As representações feitas pela comunicação social e pelas instituições políticas e sociais tendem a colocar as populações dos bairros considerados mais problemáticos num único grupo, mas uma investigação em Almada mostrou que há heterogeneidade entre elas.
A tese de doutoramento em sociologia urbana levou Leda Barbio a um dos bairros carenciados da região de Lisboa, o bairro Amarelo, para perceber se a imagem que muitas vezes se tem dos jovens corresponde de alguma forma à realidade e como de definem as identidades e os estilos de vida.
Acompanhando um projecto de uma instituição no local que junta marchas populares e ‘rappers’, a investigadora concluiu que, ao contrário da imagem mais comum, não há uma “população homogénea”, mas antes “grupos distintos de jovens”.
“Há quem incorpore e mimetize as representações externas e procure mesmo uma distanciação simbólica face à população do bairro considerada problemática”, lê-se no trabalho, que refere que no caso dos rappers, por exemplo, “há uma atitude muito mais crítica face à sociedade envolvente”.
“A maioria dos jovens não tem percursos, modos de vida e identidades simples e definidas de uma vez por todas, mas desenvolve, pelo contrário, percursos complexos, estratégias, identidades e modos de vida que recorrem a ‘mundos sociais’ diferentes”, segundo a investigadora.
Na instituição social, a doutoranda encontrou provas da importância dos mediadores ‘recrutados’ na comunidade, que tentam incutir nos jovens a considerada “boa socialização”, como, por exemplo, o hábito de pedidos de autorização para usar equipamentos e não dizer “asneiras”.

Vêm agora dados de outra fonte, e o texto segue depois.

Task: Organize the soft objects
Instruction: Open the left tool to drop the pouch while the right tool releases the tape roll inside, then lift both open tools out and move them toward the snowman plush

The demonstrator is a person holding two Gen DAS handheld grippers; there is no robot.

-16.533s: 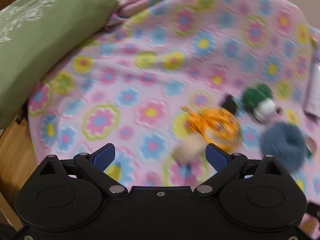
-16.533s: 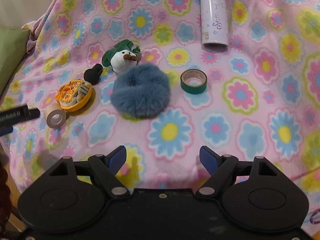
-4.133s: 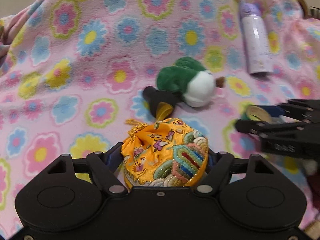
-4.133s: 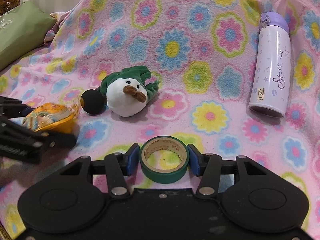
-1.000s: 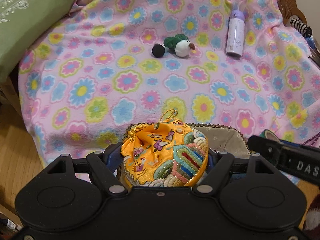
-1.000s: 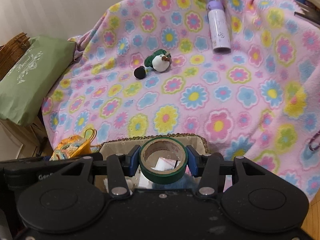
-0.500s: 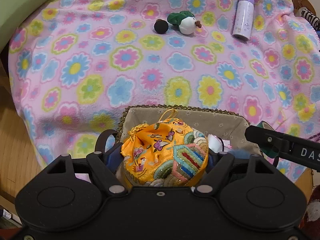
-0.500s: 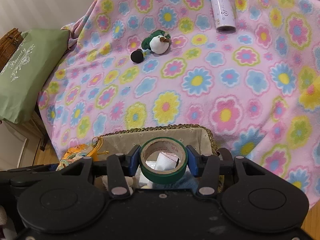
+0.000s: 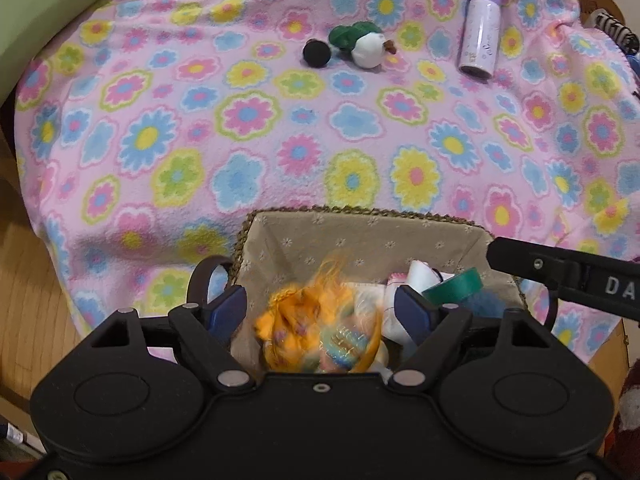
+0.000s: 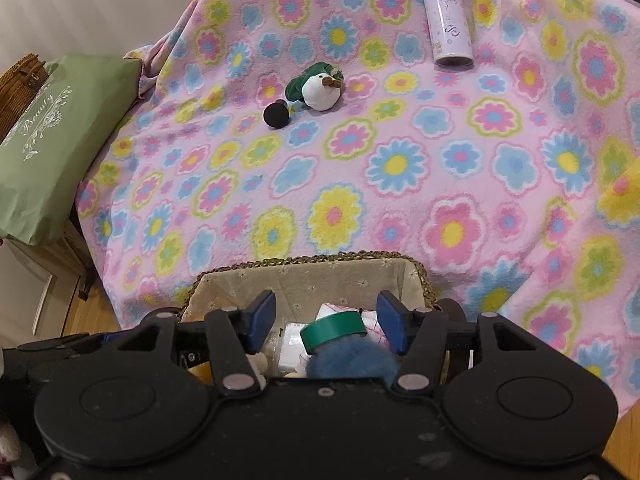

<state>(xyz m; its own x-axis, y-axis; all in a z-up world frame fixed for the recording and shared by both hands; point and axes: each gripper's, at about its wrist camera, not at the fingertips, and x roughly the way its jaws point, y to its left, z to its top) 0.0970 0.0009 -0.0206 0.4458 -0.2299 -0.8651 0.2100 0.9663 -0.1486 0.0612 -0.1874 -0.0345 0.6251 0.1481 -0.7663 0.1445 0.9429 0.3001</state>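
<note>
At nine o'clock the left gripper (image 9: 322, 312) is spreading its jaws, and the blurred orange pouch (image 9: 320, 336) is sitting free between them, over the lined basket (image 9: 360, 236). At three o'clock the right gripper (image 10: 326, 322) is opening too, its pads clear of the green tape roll (image 10: 334, 330), which is lying tilted in the basket on a blue fluffy ball (image 10: 352, 360). Well apart at twelve o'clock, the plush duck (image 10: 318, 86) is lying on the flowered blanket (image 10: 400, 184).
</note>
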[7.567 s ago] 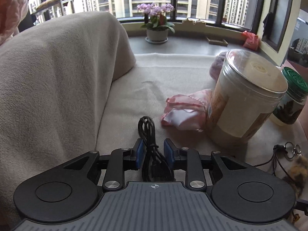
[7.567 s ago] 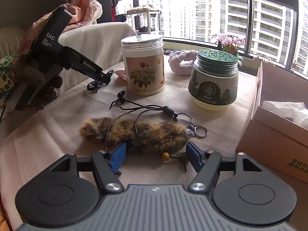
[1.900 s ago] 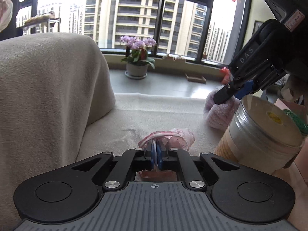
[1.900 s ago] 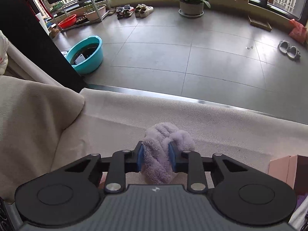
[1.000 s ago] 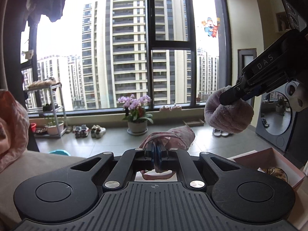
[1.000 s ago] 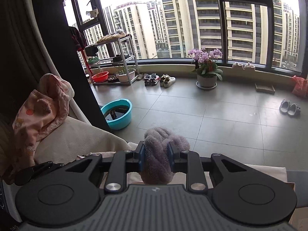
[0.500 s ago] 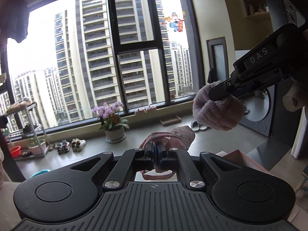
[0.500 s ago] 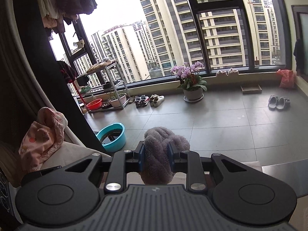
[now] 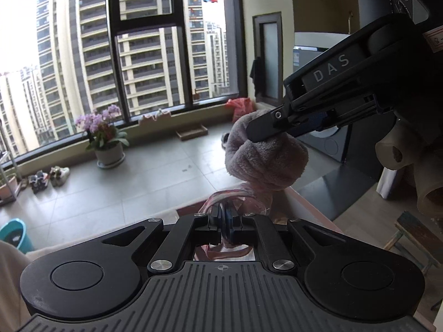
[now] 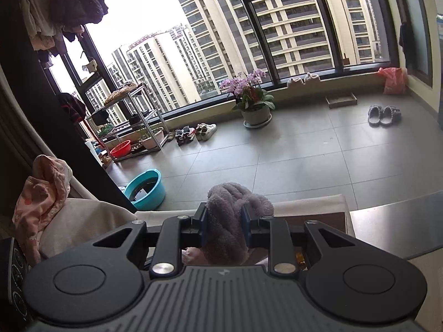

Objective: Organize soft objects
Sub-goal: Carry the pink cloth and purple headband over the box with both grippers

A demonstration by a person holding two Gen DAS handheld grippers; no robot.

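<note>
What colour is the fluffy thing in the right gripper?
Pale lilac fluffy scrunchie, clearest in the left wrist view.

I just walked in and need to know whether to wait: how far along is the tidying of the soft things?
Midway, by the look of it. Both pickups look done: the left tool is shut on the pink satin scrunchie, and the right tool is shut on the fluffy lilac scrunchie. Both hang in the air, above the pink box. Left: setting them down and letting go; neither is released yet.

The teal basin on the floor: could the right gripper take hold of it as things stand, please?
Probably not. The right gripper is shut on the purple scrunchie, so its fingers are occupied, and the basin sits far below, beyond the cushion.
</note>
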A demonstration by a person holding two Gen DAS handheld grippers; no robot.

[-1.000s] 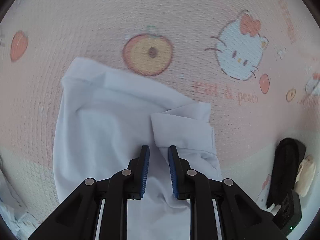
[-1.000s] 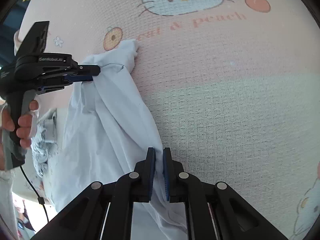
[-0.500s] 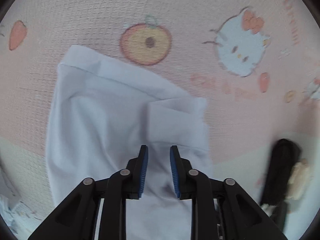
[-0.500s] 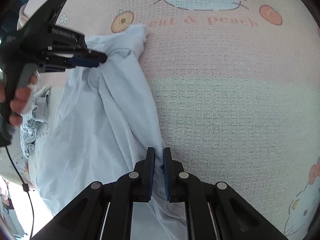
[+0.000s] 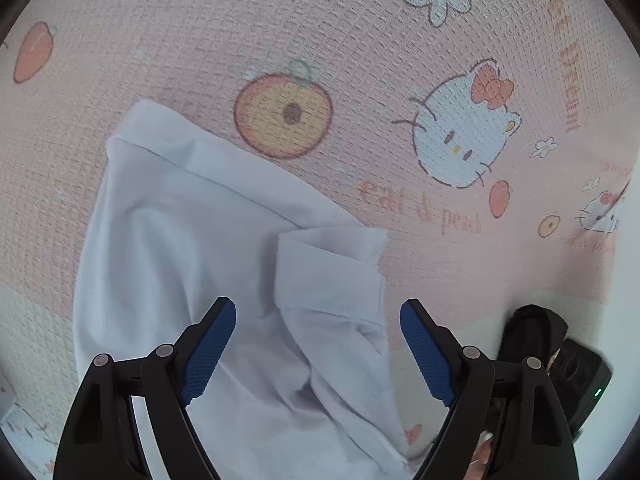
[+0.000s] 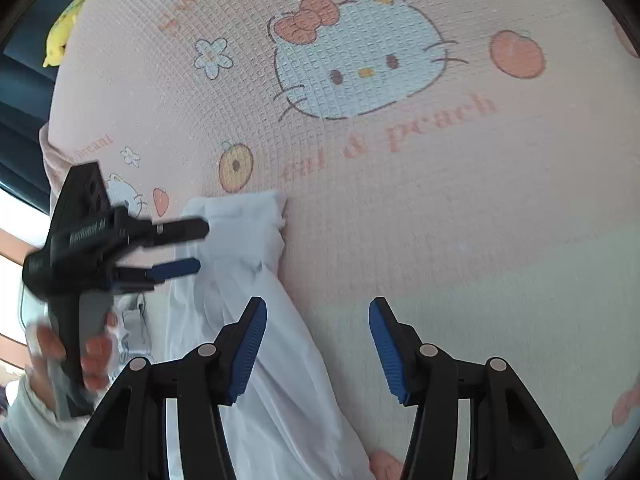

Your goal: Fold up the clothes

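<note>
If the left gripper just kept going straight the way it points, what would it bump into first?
Most likely the pale blue garment. The left gripper hangs open above its folded sleeve, which lies on the pink blanket. Depth is hard to judge.

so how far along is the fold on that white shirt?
Done: one fold is laid, with the white shirt lying doubled on the pink blanket and its sleeve turned in on top. In hand: nothing; the left tongs and right tongs have both just been opening and hold no cloth. Left: it's still a long strip, so probably another fold or two.
</note>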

Este espaço representa para os jovens “não só um espaço de oportunidades (de desenvolver actividades gratuitamente, de fazer parte de um colectivo), mas também um espaço de socialização, de regras sociais”.
Uma das actividades observadas no âmbito do trabalho foram as marchas populares, por ser um elemento de definição de identidade e por, ao mesmo tempo, “não ir de encontro à coerência cultural entretanto manifesta pelos jovens do bairro” de Almada.
Este é um bairro que tem “forte presença de elementos culturais de raiz africana e cruzam-se com elementos típicos de novas subculturas urbanas”, como o hip-hop.
Em relação aos jovens ‘rappers’, a identificação é feita através da ‘crew Monte Kapta’, que envolve os jovens dos vários bairros daquela zona e mesmo os que, sendo dali originários, já não moram lá.
Este grupo, que inclui apenas uma rapariga com trabalho consistente e continuado, chega aos cerca de 40 ‘rappers’, que mostram uma forte influência da música africana e cantam muitas letras em crioulo.
Os ‘rappers’ tendem, no entanto, a atenuar o predomínio de descendentes de cabo-verdianos e destacam que são todos jovens do bairro que partilham uma mesma condição independentemente da sua etnia.
Como principais “adversários” destes jovens, indica a tese, há a “sociedade dominante”, que são precisamente as classes mais favorecidas, os “capitalistas e racistas”, nas palavras dos próprios ‘rappers’.
As letras das suas músicas são sobre modos de vida do bairro, incluindo aspetos mais negativos, como a pobreza, a falta de apoio dado às populações, o tráfico de drogas e o vandalismo, além de recursos localmente aceites e praticados por alguns segmentos da população como forma de autossustento e estratégia de vida.
As letras também focam aspetos positivos, como o companheirismo, a solidariedade e o espírito de grupo dos habitantes do bairro.
Os ‘rappers’ pretendem ser a “consciência da sociedade e não deixar que as injustiças sociais e as desigualdades passem impunes” e habitualmente notam que as alterações vividas no bairro Amarelo levam a um “menor sentido de comunidade”.